Everything from the line with "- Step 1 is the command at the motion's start" to the end of the data below must be returned exactly as it is, and nothing besides.

─── Source material

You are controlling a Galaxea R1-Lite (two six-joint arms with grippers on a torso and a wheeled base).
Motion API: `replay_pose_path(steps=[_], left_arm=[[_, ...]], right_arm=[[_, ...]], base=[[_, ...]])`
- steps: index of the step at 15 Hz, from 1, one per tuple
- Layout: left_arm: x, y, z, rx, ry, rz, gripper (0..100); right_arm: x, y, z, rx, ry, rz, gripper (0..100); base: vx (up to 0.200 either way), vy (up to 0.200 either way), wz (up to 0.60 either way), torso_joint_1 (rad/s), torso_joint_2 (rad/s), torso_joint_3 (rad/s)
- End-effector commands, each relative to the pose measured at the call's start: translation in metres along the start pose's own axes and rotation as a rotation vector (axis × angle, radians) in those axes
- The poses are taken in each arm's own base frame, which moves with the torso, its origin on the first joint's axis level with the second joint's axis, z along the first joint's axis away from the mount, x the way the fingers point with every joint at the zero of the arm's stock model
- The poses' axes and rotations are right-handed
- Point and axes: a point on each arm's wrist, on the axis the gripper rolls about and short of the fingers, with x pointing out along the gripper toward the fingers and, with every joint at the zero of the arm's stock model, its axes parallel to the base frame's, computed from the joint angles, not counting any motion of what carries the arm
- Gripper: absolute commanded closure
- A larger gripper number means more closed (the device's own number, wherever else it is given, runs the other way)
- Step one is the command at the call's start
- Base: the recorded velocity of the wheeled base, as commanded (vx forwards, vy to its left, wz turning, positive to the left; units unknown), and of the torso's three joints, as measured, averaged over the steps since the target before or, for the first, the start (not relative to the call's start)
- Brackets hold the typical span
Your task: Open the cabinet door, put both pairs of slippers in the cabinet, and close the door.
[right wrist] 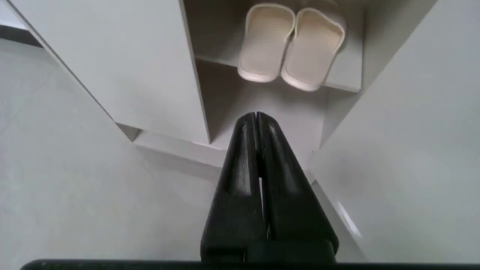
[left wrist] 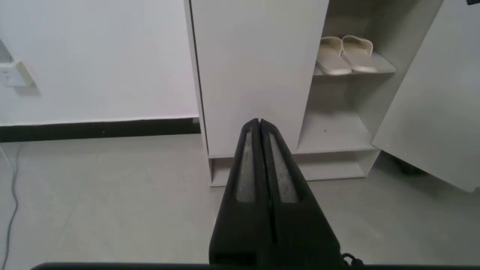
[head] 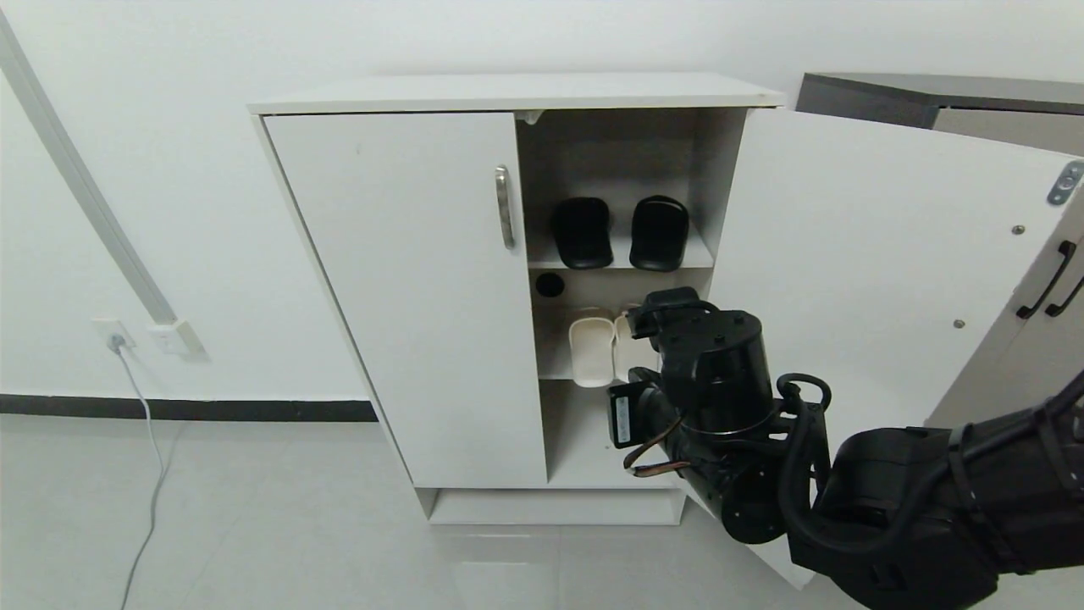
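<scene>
Closest to me is the right arm [head: 889, 500], low in front of the open right door [head: 864, 280], its jaws pressed together on nothing and its tip just before the middle shelf. The left jaws are also pressed together and empty, held farther back and pointing at the foot of the cabinet [head: 508, 89]. Both pairs look stowed: the black slippers [head: 583, 233] sit side by side on the upper shelf and the white slippers [head: 591, 352] on the shelf below, toes inward, all inside the front edge. That leaves only the closing, I'd say. To do it well, the arm should first back out of the opening, since it lies in the door's swing. It should then come round the free edge to the outer face and push near that edge, following the arc about the hinge until the door sits flush beside the closed left door [head: 406, 296] with its metal handle [head: 504, 207]. A push near the hinge would be weak and might rock the cabinet. It stands on a pale glossy floor [head: 254, 525] against a white wall [head: 127, 127] with a black skirting [head: 169, 409], a socket [head: 114, 337] with a trailing cable [head: 152, 474], and a grey cabinet [head: 940, 93] off to the right.
</scene>
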Motion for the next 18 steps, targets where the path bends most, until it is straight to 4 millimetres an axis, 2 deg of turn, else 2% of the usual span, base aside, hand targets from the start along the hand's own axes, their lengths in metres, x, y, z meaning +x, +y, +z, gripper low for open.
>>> replay_pose_path(steps=[1,8,18], left_arm=[[0.0001,0.0000,-0.0002,0.000,0.003,0.001,100],[0.0000,0.0000,-0.0003,0.000,0.002,0.001,100],[0.0000,-0.0001,-0.0003,0.001,0.002,-0.001,100]], right_arm=[[0.0003,0.0001,-0.0007,-0.002,0.002,-0.001,100],[0.0016,0.0005,-0.0031,-0.006,0.007,-0.006,100],[0.0035,-0.0038,-0.0039,-0.003,0.011,-0.019,100]], base=[[0.000,0.000,0.00,-0.007,-0.12,-0.325],[0.000,0.000,0.00,0.059,-0.46,-0.364],[0.000,0.000,0.00,0.148,-0.48,-0.331]])
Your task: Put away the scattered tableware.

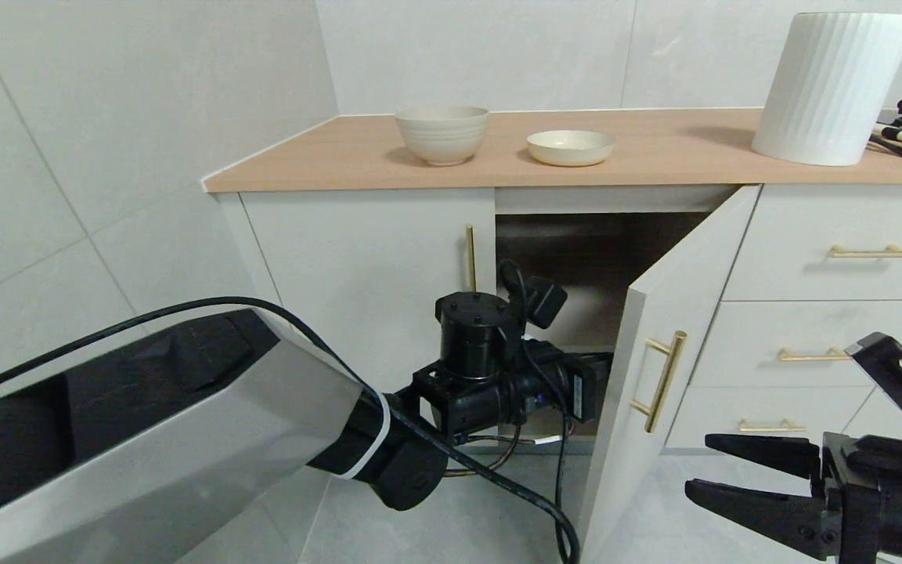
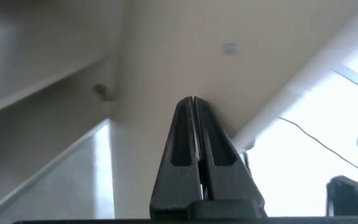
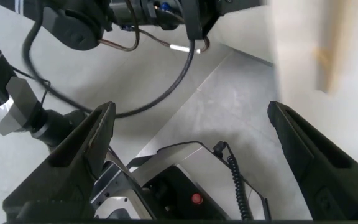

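Evidently nothing is stowed yet: the bowl [image 1: 441, 135] and shallow dish [image 1: 571, 147] sit on the bench [image 1: 670, 149] above the open cabinet door [image 1: 674, 258], the left gripper [image 2: 193, 102] is inside the cabinet [image 1: 592, 251] with fingers together, and the right gripper [image 1: 700, 466] hangs empty, fingers apart.

The right hand [image 3: 191, 112] hangs over the tiled floor [image 3: 229, 106], fingers spread wide. Farther off are the left arm [image 3: 135, 12], its black cable [image 3: 185, 68], and a cabinet door [image 3: 297, 37] with a brass handle [image 3: 331, 50].
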Robot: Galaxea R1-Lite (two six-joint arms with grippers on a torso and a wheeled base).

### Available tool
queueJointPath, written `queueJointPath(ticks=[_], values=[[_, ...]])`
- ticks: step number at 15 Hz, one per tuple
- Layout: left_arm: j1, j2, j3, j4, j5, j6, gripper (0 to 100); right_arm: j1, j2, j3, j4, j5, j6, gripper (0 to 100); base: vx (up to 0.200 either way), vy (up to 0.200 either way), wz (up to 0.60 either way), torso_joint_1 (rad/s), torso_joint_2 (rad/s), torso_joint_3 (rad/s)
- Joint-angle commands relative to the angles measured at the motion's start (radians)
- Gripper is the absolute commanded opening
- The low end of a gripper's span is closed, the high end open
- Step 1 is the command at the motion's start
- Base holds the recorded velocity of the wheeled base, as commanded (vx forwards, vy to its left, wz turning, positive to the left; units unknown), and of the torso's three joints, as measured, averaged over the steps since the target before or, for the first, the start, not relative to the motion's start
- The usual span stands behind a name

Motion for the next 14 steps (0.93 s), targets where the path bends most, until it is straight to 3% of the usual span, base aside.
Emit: queueJointPath(ticks=[1, 7, 10, 12, 14], values=[[0.005, 0.007, -0.011, 0.004, 0.003, -0.001, 0, 0.000, 0.002, 0.000, 0.000, 0.000, 0.000, 100, 0.000, 0.000, 0.00, 0.000, 0.00, 0.000], [-0.001, 0.022, -0.071, 0.077, 0.004, -0.001, 0, 0.031, -0.008, 0.000, 0.000, -0.001, 0.000, 100, 0.000, 0.000, 0.00, 0.000, 0.00, 0.000], [-0.090, -0.007, -0.078, 0.103, 0.006, 0.004, 0, 0.065, -0.063, 0.002, 0.004, -0.001, 0.002, 100, 0.000, 0.000, 0.00, 0.000, 0.00, 0.000], [-0.172, -0.085, 0.008, 0.100, 0.004, 0.016, 0, 0.109, -0.130, 0.008, 0.041, 0.003, 0.003, 100, 0.000, 0.000, 0.00, 0.000, 0.00, 0.000], [-0.178, -0.201, 0.150, 0.092, -0.032, 0.021, 0, 0.169, -0.189, 0.003, 0.080, 0.003, 0.003, 100, 0.000, 0.000, 0.00, 0.000, 0.00, 0.000]])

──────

▶ Response to this exercise
- Step 1 is the command at the motion's start
- Base holds the recorded velocity of the wheeled base, as commanded (vx forwards, vy to its left, wz turning, positive to the left; units unknown), and of the torso's three joints, as measured, averaged over the steps since the target before or, for the first, the start, not relative to the motion's start
- The usual span stands behind a name

Motion for the next 14 steps (0.93 s), targets where the path bends most, until it is straight to 3% of the usual span, base aside.
Emit: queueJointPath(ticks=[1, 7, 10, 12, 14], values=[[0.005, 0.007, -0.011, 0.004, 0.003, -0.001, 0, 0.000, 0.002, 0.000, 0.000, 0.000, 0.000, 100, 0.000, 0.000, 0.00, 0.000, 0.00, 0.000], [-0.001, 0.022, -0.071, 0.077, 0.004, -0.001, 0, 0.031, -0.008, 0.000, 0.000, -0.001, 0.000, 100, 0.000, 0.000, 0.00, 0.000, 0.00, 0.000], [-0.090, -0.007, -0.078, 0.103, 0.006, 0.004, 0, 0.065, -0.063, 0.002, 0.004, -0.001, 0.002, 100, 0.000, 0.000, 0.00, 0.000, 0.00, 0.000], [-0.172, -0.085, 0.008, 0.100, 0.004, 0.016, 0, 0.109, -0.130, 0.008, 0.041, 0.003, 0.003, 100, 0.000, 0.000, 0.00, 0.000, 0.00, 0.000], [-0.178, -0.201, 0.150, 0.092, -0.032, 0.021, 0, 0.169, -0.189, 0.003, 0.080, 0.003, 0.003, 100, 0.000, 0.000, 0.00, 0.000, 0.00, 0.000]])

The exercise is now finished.